Unser Abenteuer mehrere Jahre nach Japan zu gehen und alles hinter uns zu lassen.
Konnichi wa,
der Walt Disney Film über die Lemminge aus den 60er Jahren ging mir nicht aus dem Kopf und ich hoffte immer wieder, dass nicht irgendwann das Kliff kommt und wir uns alle im Kollektiv hinunter stürzen. Tja, so ein Sonntagsausflug in Tokyo ist schon etwas anders. Auf der Homepage der Tokyo Tourism Info entdeckte Susanne eine Wanderung entlang der letzten noch existierenden Trambahn in Tokyo und in der Ausschreibung war vermerkt, dass die Teilnahme kostenlos ist und die Teilnehmerzahl auf 3000 beschränkt ist. Auf solche Massenansammlungen stehe ich normalerweise nun gar nicht – aber die Neugierde auf die Tram war dann doch grösser.
Um 9 Uhr machten wir uns auf den Weg und wechselten in Hibiya von der Yurakucho in die Chiyoda Line und dann in Machiya von der U-Bahn in die Tram. Bim, Bim, Bim kündigte sich das nostalgische Gefährt an und es war wie in München – nur blau war sie nicht. Richtig voll war der eine Wagen und das offensichtlich mit lauter trambegeisterten Teilnehmern am Spaziergang.
Mir fiel ein glatzköpfiger Midvierziger auf, der auf seinem blanken Schädel einen wunderschönen Schmetterling tätowiert hatte. Ein wenig seltsam aber sehr freundlich und er beschäftigte sich liebevoll mit dem neben ihm sitzenden fremden Kind.
Nach ein Paar Stationen waren wir schon da und wir liefen einfach der Herde hinterher. An hübschen alten ausgestellten Trams vorbei erreichten wir den Hof der Wartungsgebäude auf dem Registrierzelte aufgebaut waren. Jeder schnappte sich einen Stift und füllte die Anmeldebögen aus. Wir nicht – Analphabeten haben es nicht leicht! Aber sofort nahte Hilfe und uns wurde erklärt wo wir unser Kreuzlein zu machen hatten.
Und jetzt ging es los. In Reih und Glied und mit einem ganz schönen Zacken. Die kurzen Beine hatten schnell eine hohe Frequenz erreicht und wir hinterher.

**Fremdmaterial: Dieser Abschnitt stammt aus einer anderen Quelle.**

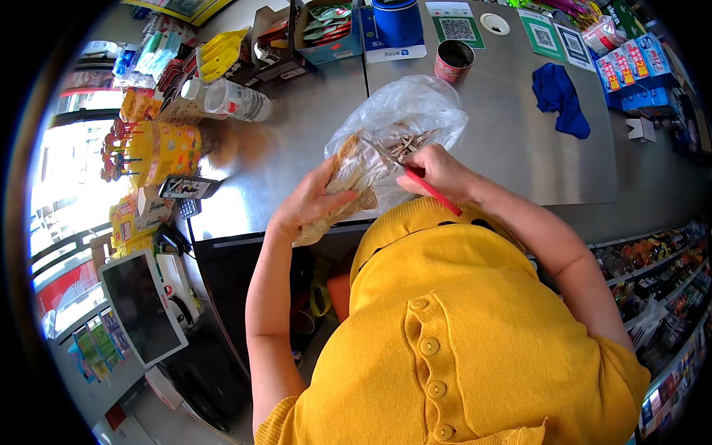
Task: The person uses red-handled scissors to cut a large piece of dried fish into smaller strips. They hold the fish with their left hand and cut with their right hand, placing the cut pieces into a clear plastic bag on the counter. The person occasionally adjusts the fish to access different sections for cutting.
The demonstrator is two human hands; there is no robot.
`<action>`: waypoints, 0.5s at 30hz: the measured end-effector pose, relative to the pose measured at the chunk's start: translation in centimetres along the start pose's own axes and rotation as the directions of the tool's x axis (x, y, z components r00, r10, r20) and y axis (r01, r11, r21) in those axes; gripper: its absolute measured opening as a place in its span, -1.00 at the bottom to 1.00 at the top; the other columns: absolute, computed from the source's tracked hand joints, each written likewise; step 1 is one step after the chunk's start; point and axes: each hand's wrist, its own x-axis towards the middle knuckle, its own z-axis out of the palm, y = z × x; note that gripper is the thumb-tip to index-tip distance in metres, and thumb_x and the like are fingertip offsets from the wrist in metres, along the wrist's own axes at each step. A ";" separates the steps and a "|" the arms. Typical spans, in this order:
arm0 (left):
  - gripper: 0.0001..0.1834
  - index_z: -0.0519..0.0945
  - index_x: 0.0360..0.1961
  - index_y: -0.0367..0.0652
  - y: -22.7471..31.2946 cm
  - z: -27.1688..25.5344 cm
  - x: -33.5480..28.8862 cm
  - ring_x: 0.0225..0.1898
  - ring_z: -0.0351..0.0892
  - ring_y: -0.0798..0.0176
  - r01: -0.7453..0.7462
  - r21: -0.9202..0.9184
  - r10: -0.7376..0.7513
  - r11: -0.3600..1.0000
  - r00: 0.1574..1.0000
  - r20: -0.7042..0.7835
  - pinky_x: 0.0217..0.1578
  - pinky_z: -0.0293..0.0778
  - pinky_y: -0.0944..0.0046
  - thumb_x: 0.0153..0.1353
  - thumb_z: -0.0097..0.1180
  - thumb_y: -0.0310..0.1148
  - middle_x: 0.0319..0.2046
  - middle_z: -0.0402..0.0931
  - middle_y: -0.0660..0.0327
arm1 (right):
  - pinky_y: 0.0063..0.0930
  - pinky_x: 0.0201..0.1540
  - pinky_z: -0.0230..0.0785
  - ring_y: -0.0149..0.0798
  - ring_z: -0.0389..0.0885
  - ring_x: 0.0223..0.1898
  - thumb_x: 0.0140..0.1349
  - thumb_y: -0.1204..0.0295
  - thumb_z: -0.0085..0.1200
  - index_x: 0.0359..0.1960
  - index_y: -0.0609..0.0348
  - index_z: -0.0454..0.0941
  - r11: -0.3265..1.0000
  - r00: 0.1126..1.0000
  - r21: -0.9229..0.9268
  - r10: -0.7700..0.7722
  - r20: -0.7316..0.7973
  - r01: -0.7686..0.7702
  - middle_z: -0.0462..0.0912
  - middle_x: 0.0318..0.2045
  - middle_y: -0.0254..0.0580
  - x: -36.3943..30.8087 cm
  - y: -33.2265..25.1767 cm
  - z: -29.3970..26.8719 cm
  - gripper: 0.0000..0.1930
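Metal counter (512, 156) bears tin (450, 73), blue cloth (560, 101); hands (315, 202) (439, 170) grip brown bundle (350, 176) left, scissors (439, 196) right.

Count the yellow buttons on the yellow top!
4: one button is highest in the picture, a second and third follow below, and the fourth sits by the bottom edge. More may be hidden past there.

The tan bundle (351, 172) hides some fingertips of the left hand (305, 200). The right hand (439, 170) covers a part of the scissors (439, 196). Inside the clear bag (415, 96), the thin brown pieces (405, 142) are too small to identify. The yellow shirt (489, 297) hides the middle of the near edge of the bench (512, 133). At the far edge, a blue tub (397, 24) is cut off at its top. The screen of the phone (188, 188), by the left edge, is too small to read.
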 end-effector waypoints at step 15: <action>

Zuerst direkt der Bahnstrecke entlang, dann über eine verrostete Eisenbrücke und zwischen den Hochhäusern hindurch.
Wir beobachteten die perfekte Ausrüstung: Sonnenschutz, tropentaugliche Hüte, teils Handschuhe, meist lange Ärmel, viele in langen Hosen, hightech Rucksäckchen, Sonnen – oder Regenschirm, Brotzeit und jeder eine Wasserflsche.

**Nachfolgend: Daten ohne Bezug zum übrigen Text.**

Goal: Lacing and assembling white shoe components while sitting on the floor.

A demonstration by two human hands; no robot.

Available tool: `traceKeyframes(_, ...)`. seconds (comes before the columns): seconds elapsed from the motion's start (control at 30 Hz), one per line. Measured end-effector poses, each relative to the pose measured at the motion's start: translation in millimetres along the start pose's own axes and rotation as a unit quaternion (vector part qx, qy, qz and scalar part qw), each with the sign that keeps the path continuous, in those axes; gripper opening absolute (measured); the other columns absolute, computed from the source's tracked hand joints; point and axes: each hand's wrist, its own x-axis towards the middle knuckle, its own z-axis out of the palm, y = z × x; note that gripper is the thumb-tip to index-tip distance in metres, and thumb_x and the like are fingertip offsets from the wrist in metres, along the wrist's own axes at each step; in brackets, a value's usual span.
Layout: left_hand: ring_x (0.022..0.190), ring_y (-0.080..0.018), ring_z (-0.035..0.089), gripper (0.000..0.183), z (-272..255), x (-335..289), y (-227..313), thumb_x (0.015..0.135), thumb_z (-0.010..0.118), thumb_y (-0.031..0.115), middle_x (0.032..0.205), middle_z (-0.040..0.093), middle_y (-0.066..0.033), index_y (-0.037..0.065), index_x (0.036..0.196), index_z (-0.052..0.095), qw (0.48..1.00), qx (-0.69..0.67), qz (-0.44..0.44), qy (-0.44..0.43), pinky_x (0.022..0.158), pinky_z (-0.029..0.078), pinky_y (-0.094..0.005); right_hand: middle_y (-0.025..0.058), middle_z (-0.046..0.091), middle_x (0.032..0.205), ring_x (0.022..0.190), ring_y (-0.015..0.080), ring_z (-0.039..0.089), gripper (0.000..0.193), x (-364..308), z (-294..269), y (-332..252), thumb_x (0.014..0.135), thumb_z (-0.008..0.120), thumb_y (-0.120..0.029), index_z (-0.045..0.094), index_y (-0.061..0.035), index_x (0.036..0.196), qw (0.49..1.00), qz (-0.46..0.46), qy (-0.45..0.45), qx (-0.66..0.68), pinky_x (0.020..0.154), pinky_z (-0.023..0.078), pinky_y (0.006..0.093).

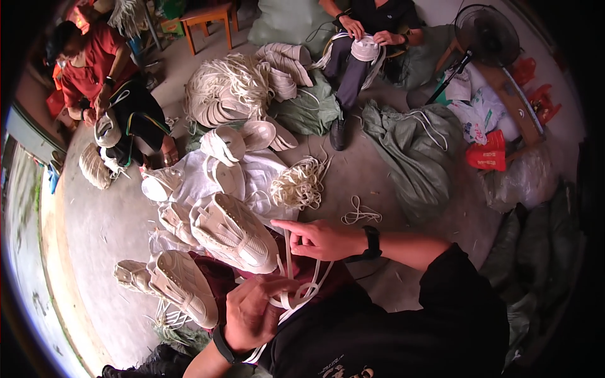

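Note:
My left hand (255, 312) is closed on a white shoelace (301, 295), pinching it near a loose loop at my waist. Farther forward, my right hand (321, 240) has its index finger stretched out and its other fingers curled; strands of the same lace run between it and my left hand. Against my lap, left of my right hand, a cream sneaker (233, 232) lies tilted with its toe toward me. A second cream sneaker (183, 286) lies lower left, beside my left hand. More shoe uppers are stacked behind both sneakers.
Ahead lie a bundle of laces (301, 184), stacked shoe uppers (224, 148) and a large lace heap (230, 88). Two seated people handle uppers at the far left and far middle. A green sack (409, 154) and a fan (488, 38) stand to the right.

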Motion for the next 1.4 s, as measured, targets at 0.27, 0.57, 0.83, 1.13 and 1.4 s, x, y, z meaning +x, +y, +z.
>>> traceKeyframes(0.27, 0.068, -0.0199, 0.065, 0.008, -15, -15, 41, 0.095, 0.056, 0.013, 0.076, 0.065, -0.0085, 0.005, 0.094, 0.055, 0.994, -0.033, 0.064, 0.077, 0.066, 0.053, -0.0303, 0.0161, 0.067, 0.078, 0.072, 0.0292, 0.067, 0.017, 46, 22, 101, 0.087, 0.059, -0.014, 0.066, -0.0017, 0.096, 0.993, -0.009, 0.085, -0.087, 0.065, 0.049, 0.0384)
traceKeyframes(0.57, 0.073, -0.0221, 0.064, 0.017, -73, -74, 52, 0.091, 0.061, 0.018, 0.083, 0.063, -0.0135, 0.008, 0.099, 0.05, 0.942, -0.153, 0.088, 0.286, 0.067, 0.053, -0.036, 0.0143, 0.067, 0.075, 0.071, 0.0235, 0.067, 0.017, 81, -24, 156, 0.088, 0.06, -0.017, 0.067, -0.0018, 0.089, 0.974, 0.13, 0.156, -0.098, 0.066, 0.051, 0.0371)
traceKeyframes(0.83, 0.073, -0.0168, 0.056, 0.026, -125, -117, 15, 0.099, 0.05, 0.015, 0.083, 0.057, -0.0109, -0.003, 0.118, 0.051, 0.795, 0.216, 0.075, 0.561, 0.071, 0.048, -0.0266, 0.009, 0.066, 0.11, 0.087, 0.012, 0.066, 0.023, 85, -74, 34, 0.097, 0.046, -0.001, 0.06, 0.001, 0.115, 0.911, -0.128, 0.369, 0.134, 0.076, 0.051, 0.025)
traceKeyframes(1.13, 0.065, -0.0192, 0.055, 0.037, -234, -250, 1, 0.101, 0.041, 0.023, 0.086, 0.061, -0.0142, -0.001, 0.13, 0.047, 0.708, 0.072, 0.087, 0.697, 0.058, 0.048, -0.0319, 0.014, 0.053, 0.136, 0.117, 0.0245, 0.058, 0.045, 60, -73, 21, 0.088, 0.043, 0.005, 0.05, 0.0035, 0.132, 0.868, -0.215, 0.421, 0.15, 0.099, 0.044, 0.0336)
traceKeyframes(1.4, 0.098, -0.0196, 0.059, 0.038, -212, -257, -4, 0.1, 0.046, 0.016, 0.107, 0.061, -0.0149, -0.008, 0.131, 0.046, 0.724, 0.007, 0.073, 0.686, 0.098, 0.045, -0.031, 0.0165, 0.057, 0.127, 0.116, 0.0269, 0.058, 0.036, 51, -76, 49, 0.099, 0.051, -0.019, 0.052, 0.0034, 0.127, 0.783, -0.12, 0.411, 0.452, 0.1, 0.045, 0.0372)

Wir Schlauberger hatten kurze Hosen an, Susanne keinen Hut und natürlich die Regenjacken – es ist schliesslich Regenzeit……und selbstverständlich einen schweren Rucksack für die Hochalpen.
Es gibt noch viel zu lernen hier.
Nett waren die Wege entlang des Wassers, vorbei an Tempeln und durch Parks und wir sahen auch ein Paar hübsche Häuser. Und dann kam die im Plan angekündigte Hängebrücke, die meine Teilnahme fast verhindert hätte. Ich hasse so was! Aber was für ein Glück – sie war mehr ein Gag und führte im Park über den Weg und da hielt mein Nervenkostüm sogar aus, dass sich die Japaner einen Spass daraus machten wie verrückt mit der Konstruktion zu schaukeln. Wie die kleinen Kinder.
Nach 2,5 Stunden erreichten wir durch die sonntäglichen Marktstände hindurch unseren Zielort in Sengoku in der U-Bahn Station erhielten noch zur Belohnung unseren Teilnahme Sticker und ich war froh, dass sich nicht alle 3000 gleichzeitig vor die U-Bahn geworfen haben.